I suspect that your /etc/fstab has the wrong uuid for the swap partition. When you re-created the partition, it got a new uuid. I would backup fstab then edit it (in superuser mode) to reflect the new uuid (which you can get from gparted). You could also use /dev/sda3 in fstab but using uuid is preferred.
Thank you for taking time to respond. I ll take a look at what fstab says. I have a feeling you are right though.Cheers mate!
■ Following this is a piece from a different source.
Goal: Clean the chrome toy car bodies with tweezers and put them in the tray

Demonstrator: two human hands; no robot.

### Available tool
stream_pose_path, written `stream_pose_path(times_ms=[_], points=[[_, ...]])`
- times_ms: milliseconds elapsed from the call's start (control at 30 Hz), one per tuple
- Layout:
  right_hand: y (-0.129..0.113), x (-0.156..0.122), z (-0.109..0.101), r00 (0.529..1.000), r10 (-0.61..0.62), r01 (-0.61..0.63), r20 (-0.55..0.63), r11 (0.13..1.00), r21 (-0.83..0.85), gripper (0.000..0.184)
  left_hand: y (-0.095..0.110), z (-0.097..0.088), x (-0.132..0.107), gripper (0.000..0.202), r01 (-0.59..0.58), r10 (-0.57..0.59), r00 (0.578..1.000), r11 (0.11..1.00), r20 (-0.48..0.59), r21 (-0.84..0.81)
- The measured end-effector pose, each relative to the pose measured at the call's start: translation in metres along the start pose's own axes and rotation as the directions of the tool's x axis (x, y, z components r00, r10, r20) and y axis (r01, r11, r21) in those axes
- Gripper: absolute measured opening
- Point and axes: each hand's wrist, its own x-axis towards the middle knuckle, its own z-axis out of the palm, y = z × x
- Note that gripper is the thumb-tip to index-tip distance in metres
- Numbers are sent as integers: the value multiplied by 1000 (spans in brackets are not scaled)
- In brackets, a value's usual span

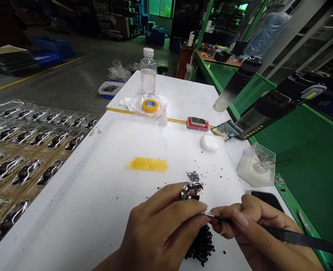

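- Head view, looking down on the bench from behind the hands:
- Left hand (161, 229): fingers curled and clamped on a chrome-plated piece (191, 191), which shows just past the fingertips.
- Right hand (257, 229): fingers closed around black tweezers (293, 236), the tips reaching in beside the left fingertips; the two hands nearly touch.
- Black granules (202, 242): a heap directly beneath the hands, with loose specks scattered around.
- Grey granules (193, 175): a small heap just ahead of the chrome-plated piece.
- White board (70, 222): lies under both hands.
- Strip of yellow tape (148, 164): stuck to the board, ahead of the left hand.
- White oval case (208, 142): on the board, well ahead of the right hand.
- Red-edged device (197, 123): beyond the case.
- Roll of yellow tape (150, 105) and water bottle (148, 71): far ahead of the left hand.
- Clear plastic box (257, 165): ahead and outward of the right hand.
- Black phone (268, 199): just ahead of the right hand.
- Blister trays (22, 169): well left of the left hand, beside the board.
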Motion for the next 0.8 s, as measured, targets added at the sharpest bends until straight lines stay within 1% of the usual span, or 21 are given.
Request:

Just in case it helps you, or someone else who lands here from a search: Identify drives uuid: sudo blkid View (edit) fstab: sudo -i yourtexteditor /etc/fstab How to create a 2GB swap file on the existing root partition if no swap partition is available (Ubuntu based, Arch is different): Code: Ubuntu: cd / sudo dd if=/dev/zero of=swapfile bs=1M count=2048 Set permissions: sudo chmod 600 /swapfile Format to a swap: sudo mkswap /swapfile Turn on the swap file: sudo swapon /swapfile Ensure the swap file is turned on automatically at system startup: sudo -i yourtexteditor /etc/fstab Add the line below. Save and close: /swapfile none swap sw 0 0 Check if the system is using it: cat /proc/meminfo
I don't know if you've ssd onboard, but if you don't need swap partition for any purpose, you could disable-it or all swap partiton on disk : Code: swapoff -a or edit fstab and put a # at the start of the UUID swap partition Code: vi /etc/fstab Check Code: free -h windsman.